日産が、現行『GT-R』の新規受注終了を発表しました。
日産GT-Rとは
日産『GT-R』は、2007年12月に発売された、日産のフラグシップスポーツカーです。
日産のスポーツモデルの象徴であった『スカイラインGT-R』の後継車として開発されました。
開発プロジェクトは、当時の日産CEOカルロス・ゴーン氏直轄のプロジェクトとなり、水野和敏氏が開発責任者を務めました。
日本メーカーとしては珍しいイヤーモデル制を採り、毎年マイナーチェンジを繰り返しながら性能を向上させていきました。
NISMO(ニッサン・モータースポーツ・インターナショナル)モデルは2014年モデルに初めて設定され、2017年モデルからはNISMO独立モデルとなり、NISMOオリジナルの内外装やチューニングが施されました。
各国の安全規制や騒音規制、環境対策への対応が困難になってきたことから、現行モデルの生産を2015年8月で終了することになりました。
仕様の変遷
デビュー時と2025年モデル、2025年NISMOモデルの比較を挙げておきます。
デビュー時 | 2025MY | 2025MY NISMO | ||
ボディ サイズ | 全長[mm] | 4,655 | 4,710 | 4,700 |
全幅[mm] | 1,895 | 1,895 | 1,895 | |
全高[mm] | 1,370 | 1,370 | 1,370 | |
エンジン | 種類・排気量 | 3.8L V型6気筒 | 3.8L V型6気筒 | 3.8L V型6気筒 |
最高出力[PS] | 480 | 570 | 600 | |
最大トルク[N・m] | 588 | 637 | 652 | |
最高速度[km/h] | 310 | 315 | 320 | |
0-100km/h加速[秒] | 3.6 | 3.2 | 2.6 | |
価格[万円] | 777.0~834.7 | 1,444.3~2,289.1 | 3,008.5~3,061.3 |
モータースポーツ
『GT-R』は日産のフラグシップスポーツカーですから、当然のように世界のサーキットを走ってきました。
まず、主に日本のサーキットで開催されるSUPER GTでは、2008年から2021年シーズンまでGT500クラスに参戦。
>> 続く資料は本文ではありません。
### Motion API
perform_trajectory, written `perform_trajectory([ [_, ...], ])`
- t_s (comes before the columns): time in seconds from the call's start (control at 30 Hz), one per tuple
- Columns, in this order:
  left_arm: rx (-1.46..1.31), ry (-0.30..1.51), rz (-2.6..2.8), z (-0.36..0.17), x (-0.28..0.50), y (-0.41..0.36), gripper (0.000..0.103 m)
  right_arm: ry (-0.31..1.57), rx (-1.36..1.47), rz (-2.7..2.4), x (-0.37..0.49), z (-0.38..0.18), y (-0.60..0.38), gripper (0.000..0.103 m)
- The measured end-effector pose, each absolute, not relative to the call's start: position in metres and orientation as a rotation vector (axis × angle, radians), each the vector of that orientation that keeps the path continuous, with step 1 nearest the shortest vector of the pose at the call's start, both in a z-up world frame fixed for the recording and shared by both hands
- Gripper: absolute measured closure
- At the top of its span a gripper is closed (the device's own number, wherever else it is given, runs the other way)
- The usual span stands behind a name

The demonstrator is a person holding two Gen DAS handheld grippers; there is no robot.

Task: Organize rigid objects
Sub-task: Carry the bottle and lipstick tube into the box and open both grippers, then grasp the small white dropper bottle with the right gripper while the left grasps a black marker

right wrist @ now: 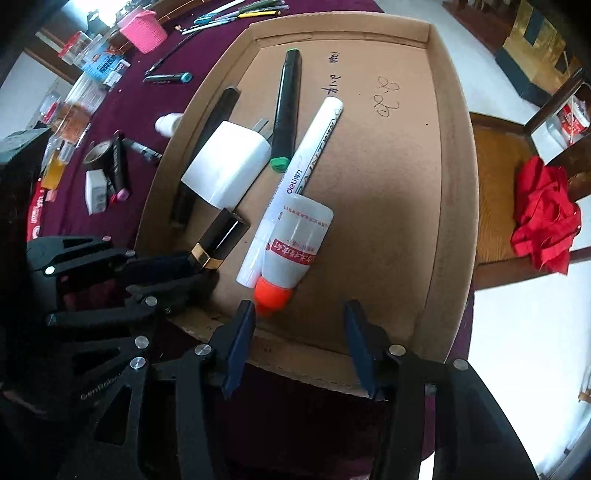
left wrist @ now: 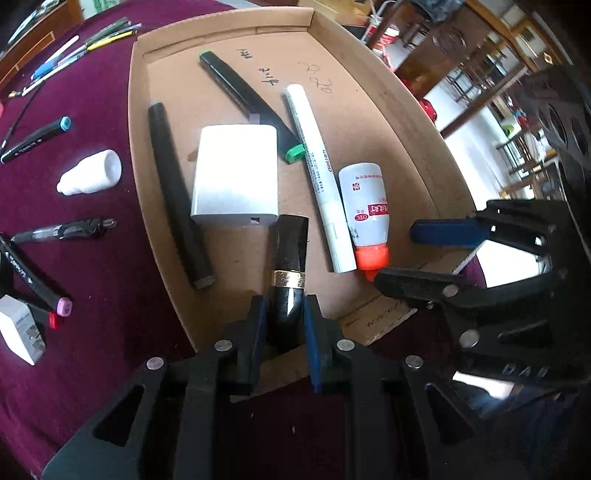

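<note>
Scattered over the maroon-cloth counter [left wrist: 110, 266]: marker pens, a small white dropper bottle [left wrist: 90, 173]. Left gripper [left wrist: 284, 325] jaws clamped on a glossy black tube with gold band [left wrist: 290, 273], low over the shallow cardboard tray [left wrist: 406, 122]. Right gripper [right wrist: 299, 343] jaws partly open, empty, just short of the orange-capped white bottle [right wrist: 291, 240]. Inside the tray also: white charger block [left wrist: 236, 177], white paint marker [left wrist: 317, 173], green-capped black marker [left wrist: 251, 99].

- Under my jaws a table covered in dark maroon cloth [left wrist: 110, 258] carries everything.
- A shallow brown cardboard tray [left wrist: 406, 122] sits directly on it.
- Left of the tray lie a small white plastic dropper bottle [left wrist: 90, 173], a black marker with a blue cap [left wrist: 35, 139], a clear-barrelled black pen [left wrist: 62, 230] and a white plug adapter [left wrist: 20, 332].
- At the far edge I see a loose row of pens and pencils [left wrist: 85, 44] and a pink woven basket [right wrist: 144, 26].
</note>
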State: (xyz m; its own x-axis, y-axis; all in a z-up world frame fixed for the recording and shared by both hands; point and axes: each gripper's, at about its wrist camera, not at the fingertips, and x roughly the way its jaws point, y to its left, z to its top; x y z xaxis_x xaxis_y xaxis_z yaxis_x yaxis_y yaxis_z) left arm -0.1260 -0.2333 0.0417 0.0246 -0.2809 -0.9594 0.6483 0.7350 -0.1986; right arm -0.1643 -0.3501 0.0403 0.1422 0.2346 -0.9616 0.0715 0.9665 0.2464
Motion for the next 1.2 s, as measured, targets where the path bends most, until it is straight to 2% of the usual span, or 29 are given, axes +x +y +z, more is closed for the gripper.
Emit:
perform_trajectory([
  [0.27, 0.223, 1.202, -0.715, 0.091, -0.113, -0.191, 0.085, 1.268, 0.173, 0.14, -0.158, 0.099, -0.349, 0.058],
  [0.4, 0.098, 1.183, -0.641, 0.103, -0.096, -0.152, 0.085, 1.16, 0.104, 0.253, -0.145, 0.128, -0.32, 0.058],
  [0.53, -0.02, 1.156, -0.539, 0.114, -0.089, -0.106, 0.085, 1.135, 0.037, 0.411, -0.123, 0.134, -0.281, 0.061],
  [0.57, -0.047, 1.152, -0.511, 0.114, -0.087, -0.092, 0.085, 1.137, 0.013, 0.448, -0.111, 0.133, -0.27, 0.064],
  [0.7, -0.13, 1.152, -0.391, 0.112, -0.086, -0.045, 0.085, 1.159, -0.083, 0.486, -0.07, 0.119, -0.239, 0.065],
  [0.77, -0.169, 1.161, -0.337, 0.107, -0.092, -0.02, 0.085, 1.171, -0.14, 0.482, -0.05, 0.107, -0.227, 0.073],
  [0.83, -0.194, 1.176, -0.297, 0.1, -0.097, -0.002, 0.085, 1.219, -0.161, 0.513, -0.031, 0.092, -0.216, 0.075],
  [1.2, -0.263, 1.181, -0.186, 0.093, -0.112, 0.05, 0.085, 1.334, -0.319, 0.516, 0.009, 0.038, -0.19, 0.079],
])
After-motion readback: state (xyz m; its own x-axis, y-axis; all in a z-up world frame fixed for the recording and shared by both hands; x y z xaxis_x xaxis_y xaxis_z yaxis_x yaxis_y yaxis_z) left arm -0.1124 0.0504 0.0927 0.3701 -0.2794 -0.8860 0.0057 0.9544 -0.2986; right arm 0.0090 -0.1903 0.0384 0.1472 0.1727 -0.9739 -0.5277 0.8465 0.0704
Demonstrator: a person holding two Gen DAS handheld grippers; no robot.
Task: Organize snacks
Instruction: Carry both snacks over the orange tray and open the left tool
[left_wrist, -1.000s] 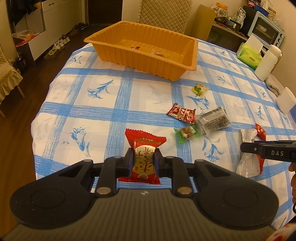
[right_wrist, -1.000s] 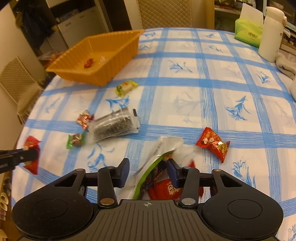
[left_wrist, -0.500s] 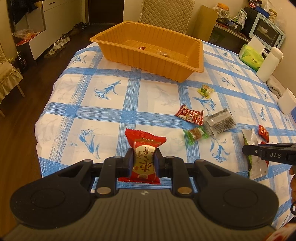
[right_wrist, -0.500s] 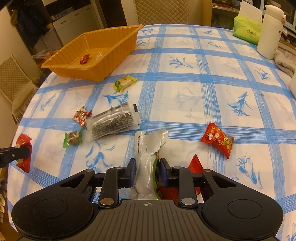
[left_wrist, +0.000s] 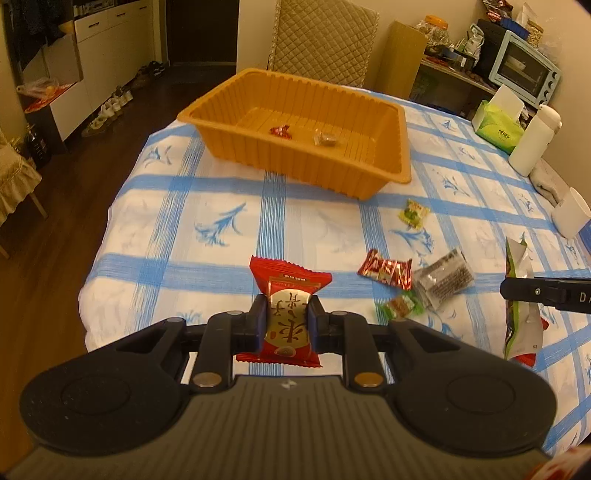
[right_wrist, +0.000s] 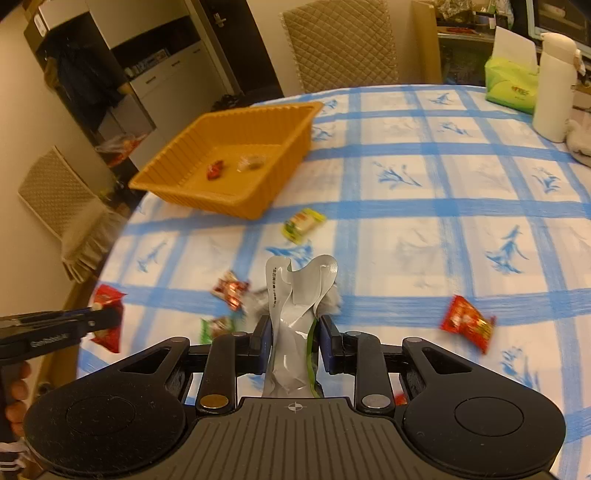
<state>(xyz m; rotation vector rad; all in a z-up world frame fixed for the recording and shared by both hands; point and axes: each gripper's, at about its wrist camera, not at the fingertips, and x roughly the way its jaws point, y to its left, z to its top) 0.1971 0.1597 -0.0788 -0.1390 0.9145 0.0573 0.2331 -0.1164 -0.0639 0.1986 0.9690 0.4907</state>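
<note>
We hold two snacks | left gripper (left_wrist: 287, 320) clamped on red foil packet (left_wrist: 287, 314) | right gripper (right_wrist: 294, 343) just closed on silver-green crinkled pouch (right_wrist: 295, 314), lifted off table | next: orange ribbed plastic tray (left_wrist: 369, 177), two candies inside.

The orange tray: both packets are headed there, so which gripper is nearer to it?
Left, narrowly. The left gripper, holding the red packet, faces the orange tray almost straight on; the right gripper, holding the silver packet, sits farther out to the tray's right.

open bench (left_wrist: 303, 218) lies before the tray (left_wrist: 295, 155); loose snacks (left_wrist: 413, 284) clutter the right, seemingly low.
</note>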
2008年の第1戦鈴鹿では、デビューウィンを1-2フィニッシュで飾り、23号車『XANAVI NISMO GT-R』を駆る本山哲選手、ブノワ・トレルイエ選手がシリーズチャンピオンに輝きました。
車両規定をDTMと統一する前年、2013年のマシンは、3.4L V型6気筒エンジンを搭載し、最高出力530PS以上、最大トルク440N・m以上とされていました。
2014年からはDTMと車両規定が統一され、2.0L直列4気筒ターボエンジンに。
『GT-R』での参戦最終年となった2021年のマシンは、最高出力550PS以上、最大トルク490N・m以上とされています。
また、2010年にはFIA GT1規定のマシンの供給を開始。2012年にはFIA GT3規定のマシンの供給を開始し、現在も世界のサーキットで走行しています。
ひとこと
17年と長きにわたって販売されてきた現行『GT-R』の歴史に終止符が打たれることになりました。
年々高いレベルを求められる安全基準や環境対策への対応が困難になったことが原因ですが、よくぞ17年も販売を続けたなと、感心してしまいます。
『GT-R』が発売された2年後の2009年に生まれた長男が、この春から高校生ですからね。
これだけ長い期間販売できたのは、モデルイヤー制を採ったことが大きいと思います。
年によって改良の幅が大きかったり小さかったりはしましたが、毎年改良を加えることで、初期とは別物と言っても良いようなパフォーマンスを得ることができました。
気になるのが、次期『GT-R』が出るのかどうかといった点ですが、現行の『GT-R』が開発されたときは、カルロス・ゴーン元CEOの直轄プロジェクトでしたし、開発責任者の水野和敏氏らがいました。
現在の日産の経営陣に、新たなフラグシップスポーツカーを開発すると判断を下せる人がいるか、日産の体力がどれくらい残っているのか、強力なリーダーシップと妥協しない信念を持った開発者がいるのかといったところが影響してくるのかな?と思っています。
『GT-R』は、日産だけでなく日本を代表するスポーツカーだと思うので、その血を絶やして欲しくないと、個人的には願っています。